## Work item:
Every line with the word "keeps" in it should be extracted from the data that follows.

## Data provided:

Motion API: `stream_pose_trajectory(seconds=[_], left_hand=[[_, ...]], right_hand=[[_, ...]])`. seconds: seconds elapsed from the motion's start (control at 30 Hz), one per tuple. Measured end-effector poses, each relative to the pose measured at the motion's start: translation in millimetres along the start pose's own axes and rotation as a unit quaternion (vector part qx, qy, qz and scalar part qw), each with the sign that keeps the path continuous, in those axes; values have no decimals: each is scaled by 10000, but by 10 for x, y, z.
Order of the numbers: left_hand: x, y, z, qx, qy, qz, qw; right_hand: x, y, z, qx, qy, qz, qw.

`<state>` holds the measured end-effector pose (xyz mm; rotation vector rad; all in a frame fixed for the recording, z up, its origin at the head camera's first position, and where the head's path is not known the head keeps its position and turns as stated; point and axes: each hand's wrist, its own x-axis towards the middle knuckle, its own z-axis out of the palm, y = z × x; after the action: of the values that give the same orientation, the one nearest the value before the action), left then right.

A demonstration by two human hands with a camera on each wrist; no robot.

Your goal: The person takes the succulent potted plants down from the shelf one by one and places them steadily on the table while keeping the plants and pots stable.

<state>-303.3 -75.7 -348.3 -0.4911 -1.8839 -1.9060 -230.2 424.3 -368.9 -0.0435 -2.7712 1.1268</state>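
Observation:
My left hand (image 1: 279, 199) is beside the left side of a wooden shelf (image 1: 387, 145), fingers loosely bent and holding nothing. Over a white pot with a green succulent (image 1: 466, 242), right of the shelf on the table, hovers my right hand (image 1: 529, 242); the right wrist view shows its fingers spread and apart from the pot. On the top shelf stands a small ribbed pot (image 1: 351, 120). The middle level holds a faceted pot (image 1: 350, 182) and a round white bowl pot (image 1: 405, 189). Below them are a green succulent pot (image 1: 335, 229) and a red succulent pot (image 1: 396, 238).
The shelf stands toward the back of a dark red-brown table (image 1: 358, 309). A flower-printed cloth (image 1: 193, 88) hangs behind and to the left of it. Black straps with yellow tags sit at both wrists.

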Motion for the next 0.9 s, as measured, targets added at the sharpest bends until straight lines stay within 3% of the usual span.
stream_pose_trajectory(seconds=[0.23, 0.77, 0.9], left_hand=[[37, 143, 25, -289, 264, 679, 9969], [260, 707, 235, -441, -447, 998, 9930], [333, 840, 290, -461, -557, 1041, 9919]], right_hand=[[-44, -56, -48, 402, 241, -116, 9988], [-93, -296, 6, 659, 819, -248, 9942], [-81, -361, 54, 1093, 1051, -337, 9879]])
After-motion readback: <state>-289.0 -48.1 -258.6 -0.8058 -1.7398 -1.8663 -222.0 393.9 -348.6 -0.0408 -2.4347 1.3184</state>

## Reply:
Motion API: `stream_pose_trajectory(seconds=[_], left_hand=[[_, ...]], right_hand=[[_, ...]])`. seconds: seconds elapsed from the motion's start (control at 30 Hz), one per tuple. Measured end-effector poses, each relative to the pose measured at the motion's start: translation in millimetres along the start pose's own axes and rotation as a unit quaternion (vector part qx, qy, qz and scalar part qw), each with the sign that keeps the path continuous, in those axes; values have no decimals: each is scaled by 10000, but by 10 for x, y, z.
`<state>` holds the measured end-effector pose (xyz mm; rotation vector rad; all in a frame fixed for the recording, z up, its origin at the head camera's first position, and where the head's path is not known the head keeps its position and turns as stated; point and axes: each hand's wrist, its own x-axis towards the middle knuckle, its own z-axis out of the palm, y = z × x; after the action: of the values that give the same orientation, the one nearest the value before the action), left then right.

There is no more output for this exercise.